For the most part he said he did his job and let the courts do what it did knowing the latter was out of his hands.

“Were there cases where I felt somebody had done something really terrible deserved more time behind bars? Sure. But those weren’t my decisions,” he explained. “You’re satisfied the family has an answer and an explanation on at least who was responsible for taking their loved one’s life.”

A veteran Calgary homicide detective is hanging up his badge.
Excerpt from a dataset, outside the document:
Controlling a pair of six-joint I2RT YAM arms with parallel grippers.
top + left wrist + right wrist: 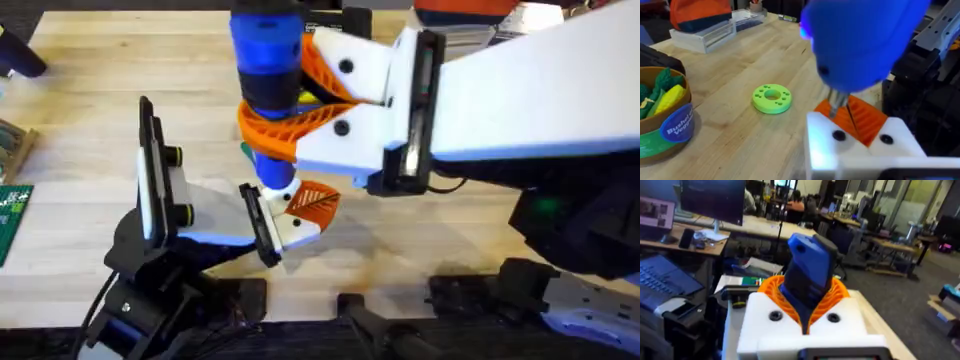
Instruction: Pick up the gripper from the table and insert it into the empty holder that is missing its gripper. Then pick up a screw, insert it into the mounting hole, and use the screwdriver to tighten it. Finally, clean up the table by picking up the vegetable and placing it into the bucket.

After years of catching killers, he says he’s walking away wiser. (Mischievous Books, Photo)

Sweet says forging relationships with those left behind sustained him over so many years.

“The first day you meet a family and they are absolutely heartbroken and devastated by the loss and you watch them over the next few years go through to where — they always wish whatever happened to their loved one didn’t happen — but they slowly start to climb out of that role they were in when you first met them,” he recalled.

“You get a lot of satisfaction that your compassion or kindness or professionalism was maybe one of the things that helped them to leave and not be trapped in a really, really dark place,” Sweet added.

A case is never closed

Sweet says it’s also rewarding when someone who evades the long arm of the law is eventually caught.

That was the case with Tara Landgraf, says the retired detective, who was repeatedly stabbed and left to die more than a decade before someone was put before courts.

“The case eventually went cold and was just solved a few years ago by the cold case team,” Sweet said. “I was tasked with arresting the individual who at the time of the offence was just a young person — 16 years old — and now they are a 30-year-old man. 

“I mean, the shock and awe on their face to know something they had done — which for them was a million years ago — had come back full circle was an experience to see.”

Sweet also believes no one is immune to having the potential to take someone’s life.

Several years ago, he says a young man was leaving a bar with his girlfriend and her friends when they ran into a few guys that tried to lead them into their vehicle. 

“So he kind of came to the rescue and the next thing you know, there is a shooting and he is killed,” Sweet recalled. “Two minutes before he left the bar, he had no idea that was what was going to happen and I don’t think the person who was convicted knew two minutes ahead of time they were gonna be involved in a murder.”

“It was just this fateful set of circumstances that brought people together,” he adds. “It is in all of us if the right set of circumstances play out in front of us it is plausible anybody could take somebody’s life.”

Sweet says he is excited about ongoing developments that will support future homicide detectives.

“It’s amazing, it’s all advanced so much,” he said. “Back in 1998, you needed a pool of blood, for example, to generate a DNA profile.

“As time is going on, some of these cases are being solved because of new strategies.”

Sweet is now a consultant, author, and on the board of Gems for Gems, a local organization committed to ending the cycle of domestic violence. 

“I got tired of reacting to the end result of intimate partner violence and wanted to do something to prevent it and raise awareness around partner violence,” he said. “In 2022, 184 women and girls were killed in Canada, that’s almost one every 48 hours.”